Niemniej – wszystkie badania psychologiczne – dowodzą niezbicie, że za ludzi pięknych – uważamy tych, którzy są symetryczni! Gdyż jest to rzadkością. Człowiek z zasady jest raczej asymetryczny…

Tak, czy siak. Zmierzam do konkluzji.

Przy pomocy przeuroczych, ale pozbawionych perfekcyjności charakterologicznych i osobowościowych głównych bohaterów, a zarazem błyskotliwie wykoncypowanej symetryczności kluczowych obrazów – Amelii – udało się wykreować swego rodzaju – iluzję. I to taką, która jest w swej prostocie genialna. Wszystko w tym obrazie jest ładniejsze i wdzięczniejsze niż gdyby było asymetryczne… Najzwyczajniejszy banał nabiera polorów i walorów czegoś urokliwego. Świat Amelii, malowany nasyconymi, bajecznymi barwami, ulice Paryża, zwykli ludzie – widziani przez pryzmat harmonii i symetrii, nie zaś chaosu – w naszej percepcji budują swiat, w którym trudno nam się nie zakochać. I w którym – wszyscy marzymy – by żyć!
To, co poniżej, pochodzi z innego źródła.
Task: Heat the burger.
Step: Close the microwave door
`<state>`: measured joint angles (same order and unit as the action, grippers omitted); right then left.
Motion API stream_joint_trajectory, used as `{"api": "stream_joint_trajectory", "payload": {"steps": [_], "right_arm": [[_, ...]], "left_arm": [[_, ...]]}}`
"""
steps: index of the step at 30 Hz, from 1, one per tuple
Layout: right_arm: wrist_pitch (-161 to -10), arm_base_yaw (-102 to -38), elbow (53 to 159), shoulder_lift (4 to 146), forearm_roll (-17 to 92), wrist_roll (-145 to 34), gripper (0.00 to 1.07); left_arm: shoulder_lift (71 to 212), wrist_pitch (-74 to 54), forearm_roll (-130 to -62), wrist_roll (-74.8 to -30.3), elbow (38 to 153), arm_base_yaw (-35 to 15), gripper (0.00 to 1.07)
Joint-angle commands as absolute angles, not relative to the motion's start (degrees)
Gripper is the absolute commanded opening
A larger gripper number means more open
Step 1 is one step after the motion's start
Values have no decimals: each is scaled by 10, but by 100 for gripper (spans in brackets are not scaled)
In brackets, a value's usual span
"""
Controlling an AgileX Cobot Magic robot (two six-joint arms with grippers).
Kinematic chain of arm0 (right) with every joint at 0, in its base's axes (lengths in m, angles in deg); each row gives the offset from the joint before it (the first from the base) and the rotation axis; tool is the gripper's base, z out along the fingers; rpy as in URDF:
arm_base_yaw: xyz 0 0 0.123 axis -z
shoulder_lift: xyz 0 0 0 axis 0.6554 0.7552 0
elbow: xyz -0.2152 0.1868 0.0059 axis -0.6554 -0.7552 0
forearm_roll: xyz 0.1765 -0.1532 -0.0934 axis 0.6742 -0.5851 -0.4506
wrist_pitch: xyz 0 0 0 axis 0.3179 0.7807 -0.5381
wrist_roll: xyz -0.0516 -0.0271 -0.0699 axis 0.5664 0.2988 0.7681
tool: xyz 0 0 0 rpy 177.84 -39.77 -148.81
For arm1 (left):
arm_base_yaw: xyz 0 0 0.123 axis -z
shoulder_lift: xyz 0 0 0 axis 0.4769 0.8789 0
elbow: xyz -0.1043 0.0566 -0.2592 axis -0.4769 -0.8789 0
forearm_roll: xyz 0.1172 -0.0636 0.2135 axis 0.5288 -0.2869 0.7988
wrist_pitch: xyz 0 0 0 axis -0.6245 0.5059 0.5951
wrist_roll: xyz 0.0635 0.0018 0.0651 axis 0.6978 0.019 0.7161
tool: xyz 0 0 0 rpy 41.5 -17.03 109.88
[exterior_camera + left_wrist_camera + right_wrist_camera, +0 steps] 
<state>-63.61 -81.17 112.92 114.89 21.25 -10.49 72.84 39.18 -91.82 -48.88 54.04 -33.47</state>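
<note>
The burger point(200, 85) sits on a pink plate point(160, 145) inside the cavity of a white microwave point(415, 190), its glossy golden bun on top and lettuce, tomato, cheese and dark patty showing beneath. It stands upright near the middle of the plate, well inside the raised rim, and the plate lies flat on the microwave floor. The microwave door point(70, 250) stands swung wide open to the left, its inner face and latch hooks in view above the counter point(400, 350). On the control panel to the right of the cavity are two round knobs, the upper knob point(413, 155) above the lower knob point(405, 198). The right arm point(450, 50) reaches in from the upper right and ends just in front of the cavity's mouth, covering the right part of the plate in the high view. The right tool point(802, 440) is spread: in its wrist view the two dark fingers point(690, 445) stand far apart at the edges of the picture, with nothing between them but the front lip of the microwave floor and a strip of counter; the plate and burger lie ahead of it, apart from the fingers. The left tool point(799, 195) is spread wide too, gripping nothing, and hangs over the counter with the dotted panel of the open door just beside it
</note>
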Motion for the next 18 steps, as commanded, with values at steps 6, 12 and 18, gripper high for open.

Chciałabym być dobrze zrozumiana – powyższe uwagi to nie zażalenia, ani krytyka. A wręcz przeciwnie – podziw dla zmyślności reżysera! Twórcy i artyści są bowiem również od tego, by kreowali światy, które oglądamy, z zachwytem, marząc by stały się naszym udziałem. I które dlatego właśnie – kochamy!

A co z faktem, że życie nie jest ani symetryczne, ani takie urocze jak Amelia? Ano nic. To nie jest obraz typu “cinéma – vérité”.

To czysta magia. Bajka dla dorosłych. Opowieść, którą chcemy by nam opowiadano, choć już dawno przestaliśmy być dziećmi. Wsłuchiwać się w jej czarodziejski szept. Wierzyć w nią – choć przez chwilę.

I właśnie to, fakt, że Jeunet Amelię tak cudownie wykreował – jest powodem, dla którego noszę ten film w sercu, i wyciągam raz po raz z szuflady – niczym puchową kołderkę na zimne i ponure dni.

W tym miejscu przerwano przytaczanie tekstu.